Detalhes do inquérito da Chabu podem sustentar relação com hackeamento na Lava Jato

Atualizado

Do inquérito assinado pelo delegado Daniel Carvalho Brasil Nascimento, da Polícia Federal, é possível extrair elementos que colocariam de pé a suspeita que os investigados na Operação Chabu tenham relação com a invasão de celulares dos integrantes da força-tarefa da Operação Lava Jato. A informação foi revelada pela revista “IstoÉ”, que noticiou a que a organização criminosa supostamente atuante em Santa Catarina poderia estar envolvida na operação de hackeamento de telefones dos procuradores do Paraná, cujo teor foi divulgado pelo site The Intercept Brasil.

Na página 111 do inquérito da Operação Chabu, a PF cita que “vestígios digitais levam, por dedução, a corroboração da premissa investigativa inicial indicando a atuação de organização criminosa especializada em obter informações sigilosas e embaraçar investigações policiais utilizando-se de fontes humanas inseridas no aparato de persecução criminal, até indícios da utilização de mecanismos de intrusão”.

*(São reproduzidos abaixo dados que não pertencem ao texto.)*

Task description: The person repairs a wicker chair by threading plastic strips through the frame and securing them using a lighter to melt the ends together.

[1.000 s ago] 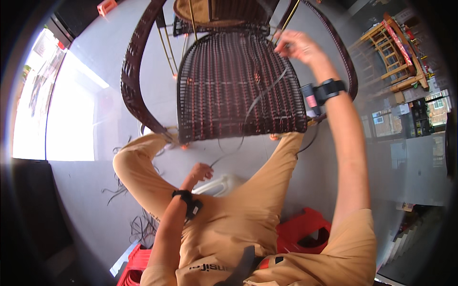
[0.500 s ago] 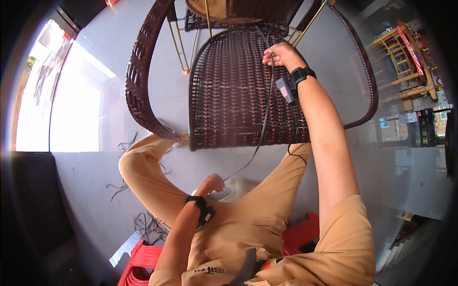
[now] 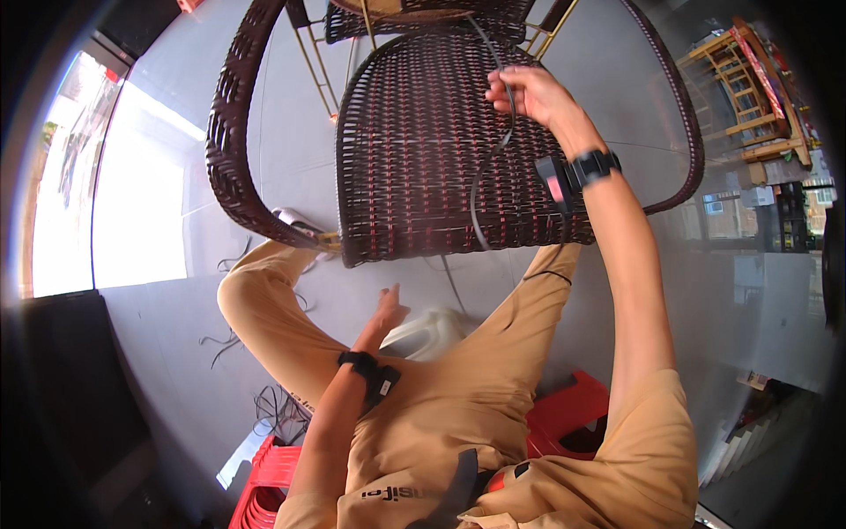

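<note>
A dark brown woven chair [image 3: 423,150], its seat laced with reddish strands, stands between my knees. My right hand [image 3: 533,95] is above the far right part of the seat, thumb and fingers closed on a thin, flat grey-brown weaving strip [image 3: 478,198]. From the far edge of the seat the strip runs through these fingers, then hangs in a loose curve over the seat's front. My left hand [image 3: 389,309] is low in front of the seat, by my left thigh, a finger stretched out and no strip visible in it; its other fingers are blurred.
A whitish plastic container [image 3: 427,335] stands on the floor between my legs. Loose dark strips [image 3: 280,414] lie at the left beside a red plastic stool [image 3: 269,476]. The chair's curved armrests [image 3: 231,141] rise on both sides. A wooden frame [image 3: 745,97] stands far right.
The strip, stretched between both hands before, now hangs slack. My left hand has moved away from it and up slightly. My right hand keeps its grip, its wrist shifted right. The view has shifted slightly.
</note>
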Demonstrator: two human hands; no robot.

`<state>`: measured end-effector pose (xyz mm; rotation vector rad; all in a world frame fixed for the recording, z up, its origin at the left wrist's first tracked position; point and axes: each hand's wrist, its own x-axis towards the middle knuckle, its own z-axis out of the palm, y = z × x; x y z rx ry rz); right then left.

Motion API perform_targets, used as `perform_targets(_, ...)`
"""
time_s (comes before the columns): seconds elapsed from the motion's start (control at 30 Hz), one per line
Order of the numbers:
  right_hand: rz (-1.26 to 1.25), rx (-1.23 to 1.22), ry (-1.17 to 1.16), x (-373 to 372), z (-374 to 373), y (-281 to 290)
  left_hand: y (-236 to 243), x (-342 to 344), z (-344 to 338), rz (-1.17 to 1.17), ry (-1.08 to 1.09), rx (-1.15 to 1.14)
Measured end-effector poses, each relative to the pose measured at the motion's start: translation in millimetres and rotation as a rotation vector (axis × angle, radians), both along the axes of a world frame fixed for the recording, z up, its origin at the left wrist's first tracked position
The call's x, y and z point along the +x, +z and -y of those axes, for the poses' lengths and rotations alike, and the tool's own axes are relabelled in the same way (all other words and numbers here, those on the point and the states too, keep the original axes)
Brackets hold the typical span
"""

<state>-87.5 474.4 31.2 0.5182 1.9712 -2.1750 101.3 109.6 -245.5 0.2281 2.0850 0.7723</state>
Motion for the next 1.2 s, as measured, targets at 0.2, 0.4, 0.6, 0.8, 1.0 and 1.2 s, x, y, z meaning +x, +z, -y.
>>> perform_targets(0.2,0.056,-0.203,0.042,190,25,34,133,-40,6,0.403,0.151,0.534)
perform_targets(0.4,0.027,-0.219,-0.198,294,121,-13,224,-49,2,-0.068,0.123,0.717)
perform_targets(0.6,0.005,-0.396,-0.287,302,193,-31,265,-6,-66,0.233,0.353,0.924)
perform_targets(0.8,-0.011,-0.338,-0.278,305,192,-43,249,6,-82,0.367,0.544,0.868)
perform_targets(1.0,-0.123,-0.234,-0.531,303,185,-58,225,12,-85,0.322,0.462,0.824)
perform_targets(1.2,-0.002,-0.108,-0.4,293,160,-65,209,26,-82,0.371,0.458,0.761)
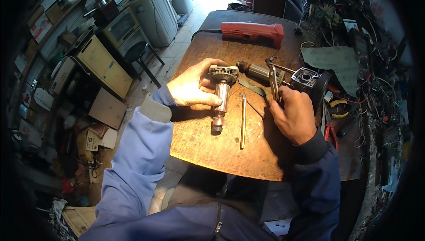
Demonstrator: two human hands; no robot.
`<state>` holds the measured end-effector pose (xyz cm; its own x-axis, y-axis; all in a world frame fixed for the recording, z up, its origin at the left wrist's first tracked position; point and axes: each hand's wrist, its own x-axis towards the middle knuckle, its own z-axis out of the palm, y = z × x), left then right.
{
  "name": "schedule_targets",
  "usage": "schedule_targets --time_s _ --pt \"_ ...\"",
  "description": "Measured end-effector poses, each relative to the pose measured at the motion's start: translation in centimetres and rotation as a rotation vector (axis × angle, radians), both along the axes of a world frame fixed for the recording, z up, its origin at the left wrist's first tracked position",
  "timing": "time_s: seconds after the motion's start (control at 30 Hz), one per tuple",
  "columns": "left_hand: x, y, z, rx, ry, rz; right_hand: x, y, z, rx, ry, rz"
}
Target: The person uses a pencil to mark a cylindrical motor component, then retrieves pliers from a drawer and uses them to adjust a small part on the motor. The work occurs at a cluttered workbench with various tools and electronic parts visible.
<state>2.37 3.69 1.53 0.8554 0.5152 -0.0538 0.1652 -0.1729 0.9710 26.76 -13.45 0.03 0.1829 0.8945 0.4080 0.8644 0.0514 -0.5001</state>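
Note:
My left hand (195,83) is closed around a motor armature (222,95) with a fan at its upper end. The armature stands nearly upright over the table, its commutator end pointing toward me. In my closed right hand (293,114) is a narrow dark metal tool (274,81), its tip pointing away from me; the fingers hide its lower part. Just beyond it lies a second armature (259,71). Between my hands a pointed metal rod (243,126) rests on the wood, beside a thin greenish strip (252,87).
A red power-tool body (252,32) lies at the table's (199,141) far side. To the right are a metal gear housing (305,77), a green sheet (332,61), and red-handled pliers (330,132) among loose wires. A dark stool (136,51) stands left of the table.

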Motion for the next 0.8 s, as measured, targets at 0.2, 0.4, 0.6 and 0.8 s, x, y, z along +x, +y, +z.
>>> schedule_targets --time_s 0.2,0.4,0.6,0.8 --pt "0.1 -0.6 0.6 0.026 0.022 0.032 0.3 -0.3 0.6 -0.008 -0.215 -0.074" --pt "-0.1 -0.5 0.3 0.13 0.049 0.059 0.1 -0.3 -0.1 -0.001 -0.315 -0.101" --pt "-0.5 -1.0 0.0 0.41 0.043 0.124 -0.4 -0.2 0.1 -0.019 -0.378 -0.147" --pt "-0.6 -0.9 -0.3 0.79 0.076 0.146 -1.7 0.7 0.2 0.265 -0.311 0.03"
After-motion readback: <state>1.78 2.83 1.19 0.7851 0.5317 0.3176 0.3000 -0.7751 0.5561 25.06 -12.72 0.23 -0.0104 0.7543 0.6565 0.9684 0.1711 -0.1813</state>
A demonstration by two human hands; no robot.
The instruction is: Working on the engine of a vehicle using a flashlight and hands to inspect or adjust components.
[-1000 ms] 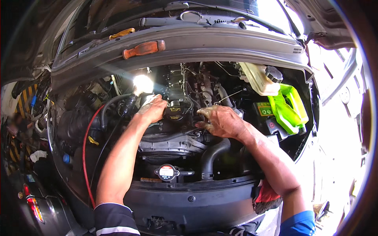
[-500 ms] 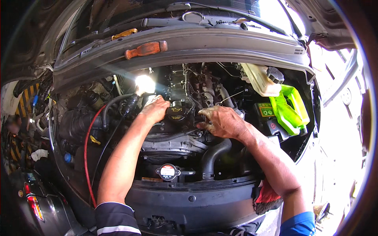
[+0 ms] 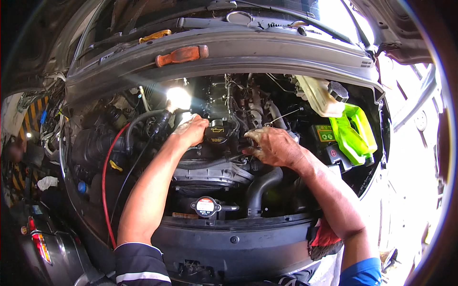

TUDO SOBRE A OPERAÇÃO CHABU

Traduzindo, além dos suspeitos de vazarem informações, também podem ter sido usadas formas de acesso a telefones e computadores de eventuais alvos.

Empresário teria recebido mensagem sobre dispositivo – Reprodução/ND

A PF encontrou no celular do empresário José Augusto Alves referência a um software que “permite o monitoramento de telas por meio de screenshots [capturas de tela] sem a ciência do usuário”, conforme a polícia.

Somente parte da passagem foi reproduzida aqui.